Merging company

Asia takes the lead even as global IPO market shrinks

SINGAPORE/HONG KONG/SEOUL — New business listings have slowed significantly in Asia in recent months after a rapid start.

While revenue from new listings in the first quarter was 18% higher this year than in 2021, lower Asia-Pacific IPO activity in the second quarter pushed revenue for the year up as of June 14 at $50.5 billion, 26% below the total at the same time last year, according to Dealogic data.

The year has seen 356 primary new listings so far, down 31% from 2021.

By comparison, Dealogic’s global IPO count is 53% below 2021 levels, with proceeds down 72%. The United States and Europe each account for just one of the top 10 IPOs of the year, leaving Asia to dominate the top ranks.

Market turmoil stemming from Russia’s invasion of Ukraine in late February, fresh COVID outbreaks, spiraling inflation and monetary tightening have kept many IPO hopes on the sidelines in recent weeks. .

“Many organizations have taken a ‘wait and see’ approach to economic recovery and have postponed fundraising activities due to market uncertainties,” said Eddie Wong, Hong Kong Capital Markets Services Partner for PwC. Edward Au, Deloitte’s managing partner in southern China, said his firm “now expects a sharp decline in the number of new listings and revenue generated in Hong Kong in 2022.”

PwC also cut its forecast for primary listing revenue in Hong Kong this year to between HK$180 billion ($22.93 billion) and HK$200 billion, half the level forecast at the start of the year. the year.

Hong Kong, the world’s top IPO market in 2019, is not even in the top 10 this year. The city has seen 22 major new listings so far, down 53% from last year, amassing around HK$17 billion together.

In a twist, four New York-listed Chinese companies have secured backup listings on the Hong Kong Stock Exchange “as an IPO” – a quick method in which they forgo raising new money while still protecting against a possible American ejection.

With Hong Kong’s demise, Shanghai’s STAR market has become the world’s most active IPO market, with $14.37 billion raised so far, surpassing the market’s $12.61 billion Nasdaq stock.

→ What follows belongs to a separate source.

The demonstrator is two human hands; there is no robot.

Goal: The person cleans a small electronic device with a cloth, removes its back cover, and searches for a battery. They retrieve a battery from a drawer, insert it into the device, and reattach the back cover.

But the New York Stock Exchange saw twice as many new listings as STAR. New additions to the Shanghai stock exchange are down 44% from a year ago, despite the board being the only global market to have hosted two of the top 10 IPOs: Panel maker Jinko Solar and integrated circuit designer Suzhou Novosense Microelectronics. Unlike in the past, prices for most new STAR listings fell after the companies went public.

South Korea has seen a series of big companies scrap their IPO plans, including Hyundai Engineering and cybersecurity firm SK Shieldus, each seeking more than 1 trillion won ($775 million).

“We have seen investor confidence decline rapidly over the past several months due to growing uncertainty in global macroeconomic conditions,” SK Shieldus said. “We have decided not to go public anymore and to review the plan in the future when the value of the company is properly assessed. »

The Korea Stock Exchange had nine delistings, with just one new corporate listing and one for a real estate investment trust, compared to 15 IPOs last year. Still, LG Energy Solution’s $10.73 billion IPO ranks as the world’s largest so far this year, according to Dealogic.

IPO candidates have also grown nervous about other Asian markets. In Japan, trade enablement startup AnyMind Group in March canceled its listing on the Mothers section of the Tokyo Stock Exchange, which was to value the company at 60 billion yen ($446 million).

“The willingness of institutional investors to buy stocks in the secondary market is rapidly declining and the post-listing stock price is unpredictable,” an AnyMind executive said. “If the share price stagnates significantly, our capitalization policies could be called into question.”

India, meanwhile, hosted the second largest IPO in the region, with the $2.72 billion IPO of state-owned Life Insurance Corp. of India. South East Asian offerings were dominated by the $957m stock sale on GoTo’s Indonesia Stock Exchange, which was formed by the merger of ride-hailing service Gojek and e-commerce platform Tokopedia.

Despite the recent slowdown, PwC expects business in Hong Kong to return to normal levels in the second half of the year, with at least three HK$10 billion deals and twice as many in the HKD range. HK$5-10 billion.

Three share sales are currently underway, including the HK$671 million offering from intra-city logistics service GoGoX, which is expected to list on Friday.

This month, Hong Kong saw its second Special Purpose Acquisition Company (SPAC) listing. Claudius Tsang, managing director of A SPAC Holdings, plans to list another such vehicle in the city soon.

Some like Tsang believe that Chinese companies listed in New York could choose to save their position by merging with Hong Kong SPACs instead of the conventional listing route.

“As SPAC listings can provide greater valuation certainty, these companies may prefer to list through SPACs rather than the traditional route in order to meet the valuation expectations of company owners,” Au said. from Deloitte.